Entretanto, até eventos que parecem celebrar a vida simples acabam por expor a nova face da cidade. Festivais “sustentáveis” são afinal promovidos por agências estrangeiras e usados para vender terrenos ou condomínios, de acordo com a fonte anteriormente citada. Tudo parece demasiado perfeito, como se a vida real tivesse sido substituída por um cenário.

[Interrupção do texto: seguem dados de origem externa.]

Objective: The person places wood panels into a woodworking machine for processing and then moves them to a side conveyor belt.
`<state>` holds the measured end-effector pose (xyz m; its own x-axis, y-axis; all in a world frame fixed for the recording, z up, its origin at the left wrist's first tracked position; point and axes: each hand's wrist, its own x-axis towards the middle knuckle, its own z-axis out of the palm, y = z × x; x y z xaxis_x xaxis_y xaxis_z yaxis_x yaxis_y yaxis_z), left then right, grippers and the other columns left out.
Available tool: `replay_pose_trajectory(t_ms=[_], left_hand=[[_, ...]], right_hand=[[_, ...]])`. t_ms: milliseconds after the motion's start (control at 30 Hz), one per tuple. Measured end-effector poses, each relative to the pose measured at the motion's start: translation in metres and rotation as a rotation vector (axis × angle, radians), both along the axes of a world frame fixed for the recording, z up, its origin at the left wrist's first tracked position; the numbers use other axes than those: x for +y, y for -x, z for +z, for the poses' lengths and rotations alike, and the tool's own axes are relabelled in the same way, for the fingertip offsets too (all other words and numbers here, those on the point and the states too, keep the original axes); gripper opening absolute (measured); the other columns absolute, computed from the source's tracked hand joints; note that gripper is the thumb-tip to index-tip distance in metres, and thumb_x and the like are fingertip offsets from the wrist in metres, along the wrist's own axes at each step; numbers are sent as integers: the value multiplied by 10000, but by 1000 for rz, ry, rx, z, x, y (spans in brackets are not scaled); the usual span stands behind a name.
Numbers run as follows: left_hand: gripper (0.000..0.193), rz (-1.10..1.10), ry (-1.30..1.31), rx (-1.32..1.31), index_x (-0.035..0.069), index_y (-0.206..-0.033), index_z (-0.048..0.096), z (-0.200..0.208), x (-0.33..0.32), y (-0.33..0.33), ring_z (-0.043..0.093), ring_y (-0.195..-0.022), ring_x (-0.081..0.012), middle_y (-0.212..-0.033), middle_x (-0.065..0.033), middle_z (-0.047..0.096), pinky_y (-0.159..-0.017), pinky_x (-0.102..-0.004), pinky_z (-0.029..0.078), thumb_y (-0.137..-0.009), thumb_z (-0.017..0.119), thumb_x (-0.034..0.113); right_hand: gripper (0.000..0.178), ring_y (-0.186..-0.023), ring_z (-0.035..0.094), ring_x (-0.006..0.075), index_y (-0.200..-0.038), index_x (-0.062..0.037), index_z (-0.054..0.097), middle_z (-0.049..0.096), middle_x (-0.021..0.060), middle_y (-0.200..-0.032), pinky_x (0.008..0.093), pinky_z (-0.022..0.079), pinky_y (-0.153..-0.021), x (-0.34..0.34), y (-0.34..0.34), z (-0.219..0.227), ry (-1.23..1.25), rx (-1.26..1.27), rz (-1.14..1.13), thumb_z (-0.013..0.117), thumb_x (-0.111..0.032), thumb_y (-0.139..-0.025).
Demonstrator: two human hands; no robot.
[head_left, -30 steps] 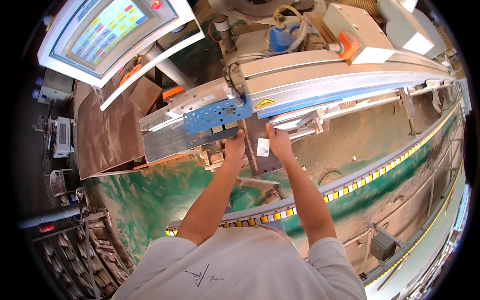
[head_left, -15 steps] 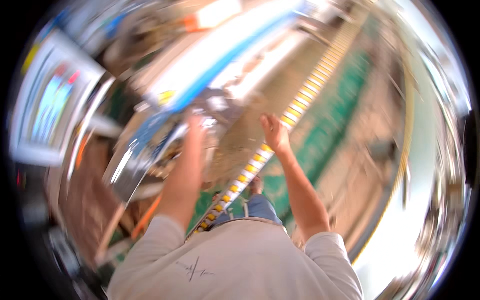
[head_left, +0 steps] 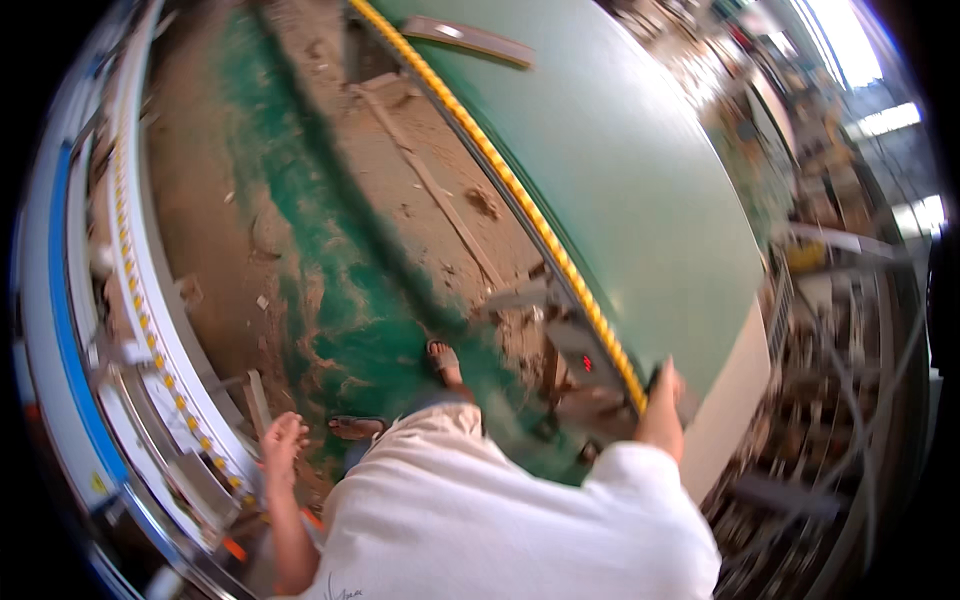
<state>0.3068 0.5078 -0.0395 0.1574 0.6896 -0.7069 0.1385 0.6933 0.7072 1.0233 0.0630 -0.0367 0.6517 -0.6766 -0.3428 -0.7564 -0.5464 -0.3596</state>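
Note:
My left hand [head_left: 284, 440] hangs low at the left, beside the machine with a strip of yellow rollers [head_left: 160, 360]. Its fingers curl loosely, a little apart, and nothing shows in them. On the other side, my right hand [head_left: 668, 388] is at the near corner of a green tabletop [head_left: 640, 200], by the end of its yellow edge strip [head_left: 520, 195]. The fingers close around a small dark thing there that I cannot make out; part of the hand is hidden and slightly blurred.
A flat narrow strip [head_left: 470, 40] lies on the far part of the tabletop. Wood scraps and a long thin slat [head_left: 430, 190] litter the dusty green floor [head_left: 350, 280]. A blue-edged machine [head_left: 75, 330] runs along the left. Racks of stacked pieces [head_left: 800, 420] stand at the right.
The view has swung to the right, from the roller machine toward the green tabletop. My hands, earlier both stretched forward, are now apart, the left low and the right at the tabletop corner.

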Motion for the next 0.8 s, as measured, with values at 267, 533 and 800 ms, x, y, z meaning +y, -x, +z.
replay_pose_trajectory(t_ms=[267, 533, 800], left_hand=[[292, -52, 29, 91, 28, -1185, 604, 21, 29, -148, 656, -837, -135, -1044, -77, 682, -687, -263, 543, -962, 619, 216], [573, -434, -6, -479, 18, -1396, 452, 78, 13, -349, 637, -1093, -228, -1294, -143, 604, -911, -364, 519, -983, 607, 384], [307, 656, -405, -197, 25, -1212, 544, 68, -9, -36, 638, -974, -162, -1106, -74, 646, -806, -331, 555, -959, 640, 170]], right_hand=[[567, -965, 626, 239, -1212, 34, 572, 631, 139, -1166, 387, 538, -858, -133, -28, -44, -329, -311, -178, 776, -304, -806], [898, -1248, 452, 350, -1467, -73, 311, 356, 205, -1435, 482, 469, -980, 241, 113, 96, -897, -248, 1377, 782, -56, -702], [750, -1192, 543, 377, -1415, -36, 419, 506, 265, -1343, 465, 461, -941, 478, 497, 115, -945, 75, 2538, 786, -247, -796]])
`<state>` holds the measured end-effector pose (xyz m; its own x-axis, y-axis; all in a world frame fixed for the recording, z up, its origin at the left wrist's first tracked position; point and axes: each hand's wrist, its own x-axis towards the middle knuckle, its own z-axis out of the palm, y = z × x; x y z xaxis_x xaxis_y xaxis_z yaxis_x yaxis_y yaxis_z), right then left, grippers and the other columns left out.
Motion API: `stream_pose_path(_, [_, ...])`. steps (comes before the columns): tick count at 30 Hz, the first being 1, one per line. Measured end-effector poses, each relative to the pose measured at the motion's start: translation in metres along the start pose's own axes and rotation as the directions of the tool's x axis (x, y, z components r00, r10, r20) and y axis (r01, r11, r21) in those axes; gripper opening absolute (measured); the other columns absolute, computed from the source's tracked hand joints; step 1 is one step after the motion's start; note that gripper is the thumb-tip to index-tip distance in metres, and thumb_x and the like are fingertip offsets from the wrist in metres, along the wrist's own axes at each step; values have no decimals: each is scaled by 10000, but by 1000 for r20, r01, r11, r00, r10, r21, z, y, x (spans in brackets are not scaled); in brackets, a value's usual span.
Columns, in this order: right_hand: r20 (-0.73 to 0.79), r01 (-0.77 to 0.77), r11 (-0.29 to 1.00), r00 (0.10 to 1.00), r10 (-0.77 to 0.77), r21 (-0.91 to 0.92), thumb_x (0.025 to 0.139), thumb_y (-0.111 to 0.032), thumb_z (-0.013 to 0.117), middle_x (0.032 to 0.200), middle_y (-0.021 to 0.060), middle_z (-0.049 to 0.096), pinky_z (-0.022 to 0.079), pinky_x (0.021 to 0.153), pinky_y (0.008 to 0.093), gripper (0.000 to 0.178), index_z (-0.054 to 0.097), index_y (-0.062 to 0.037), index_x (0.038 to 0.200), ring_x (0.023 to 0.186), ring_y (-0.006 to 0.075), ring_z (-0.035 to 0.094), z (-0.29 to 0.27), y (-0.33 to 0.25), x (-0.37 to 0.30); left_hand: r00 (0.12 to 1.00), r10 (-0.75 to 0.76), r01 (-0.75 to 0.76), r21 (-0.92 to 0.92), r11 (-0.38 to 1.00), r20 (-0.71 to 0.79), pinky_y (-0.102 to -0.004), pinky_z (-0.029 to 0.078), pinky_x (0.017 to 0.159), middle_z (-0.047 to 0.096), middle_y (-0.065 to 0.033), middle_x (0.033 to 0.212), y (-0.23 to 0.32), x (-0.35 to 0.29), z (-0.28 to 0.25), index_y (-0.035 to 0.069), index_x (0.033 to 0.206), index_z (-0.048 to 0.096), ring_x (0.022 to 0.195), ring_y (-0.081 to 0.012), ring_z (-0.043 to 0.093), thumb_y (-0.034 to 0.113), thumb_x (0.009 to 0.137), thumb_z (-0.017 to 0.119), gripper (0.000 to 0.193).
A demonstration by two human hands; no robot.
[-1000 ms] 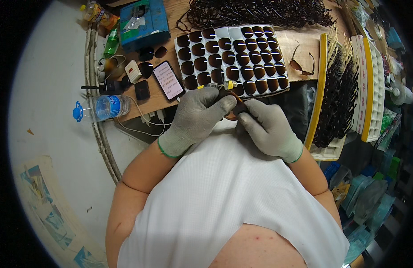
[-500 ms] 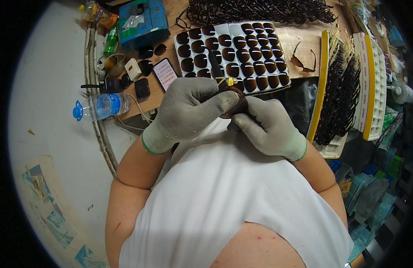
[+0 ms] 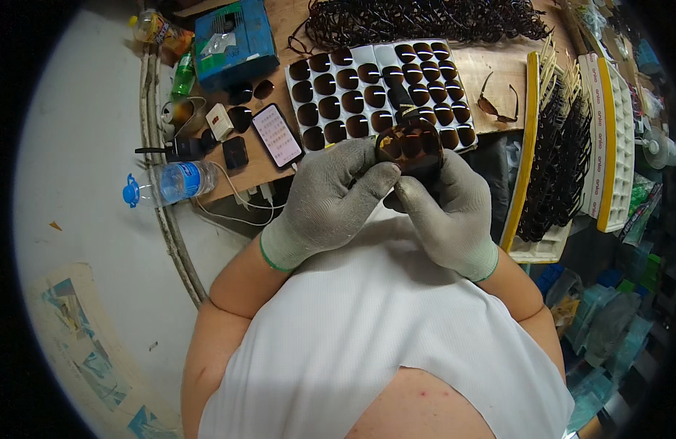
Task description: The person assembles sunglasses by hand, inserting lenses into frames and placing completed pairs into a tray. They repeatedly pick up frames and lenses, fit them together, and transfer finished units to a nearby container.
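Brown-tinted sunglasses (image 3: pixel 411 146) held up before the lens tray (image 3: pixel 384 54)

The grey-gloved left hand (image 3: pixel 325 197) and the grey-gloved right hand (image 3: pixel 457 212) met above the white shirt (image 3: pixel 396 293), thumbs close together at the near side of the sunglasses. The left grip was pinched on one side of the rim and the right grip was closed on the other, probably so that the piece stayed steady while a lens showed with its middle uncovered. The gloves (image 3: pixel 283 247) most likely kept finger marks off the tint. The hands hid much of the piece, so I could not tell whether both lenses were in the frame.

Just beyond lay the lens tray, partly overlapped by the sunglasses in this view. Its brown lenses (image 3: pixel 350 127) lay in rows, an arrangement that would spare them scratches and keep each one easy to reach. A second pair (image 3: pixel 488 107) rested on the bare wood of the counter (image 3: pixel 491 66), right of the tray, its arms spread, set apart from the loose stock. Farther right, a yellow-edged carton (image 3: pixel 526 117) held dark, slender frame parts (image 3: pixel 551 172) bunched together, which seemed to save room. A tangle of dark frames (image 3: pixel 425 22) filled the back of the counter. On the left, a smartphone (image 3: pixel 277 137) lay face up with its screen lit, presumably where it could be glanced at without being touched.
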<state>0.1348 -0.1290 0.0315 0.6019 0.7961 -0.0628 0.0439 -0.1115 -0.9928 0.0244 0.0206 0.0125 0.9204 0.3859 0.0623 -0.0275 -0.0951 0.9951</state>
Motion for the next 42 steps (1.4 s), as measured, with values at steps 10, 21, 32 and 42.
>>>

Um sentimento de desconexão
A falta de integração é visível. Sem laços com o sistema público, sem voluntariado, transportes diários ou leitura da imprensa local, muitos estrangeiros vivem numa bolha social e económica. “Lisboa é incrível, quem não gostaria de viver aqui?”, comenta o humorista Diogo Faro, reconhecendo o fascínio que a cidade exerce, mas também a frustração crescente de quem nela nasceu.
Esta cidade parece suspensa entre dois sonhos por cumprir, de acordo com o The Guardian: o de quem veio em busca de uma vida melhor e o de quem sempre aqui viveu e já não a consegue pagar. Como disse um jovem português a uma livreira estrangeira, “a desilusão de um sonho é universal”.
Lisboa, bela e soalheira, continua a acolher, mas também a interrogar quem nela vive: quem pertence, quem contribui e quem apenas passa, deixando a pergunta no ar sobre o que, afinal, significa viver verdadeiramente aqui.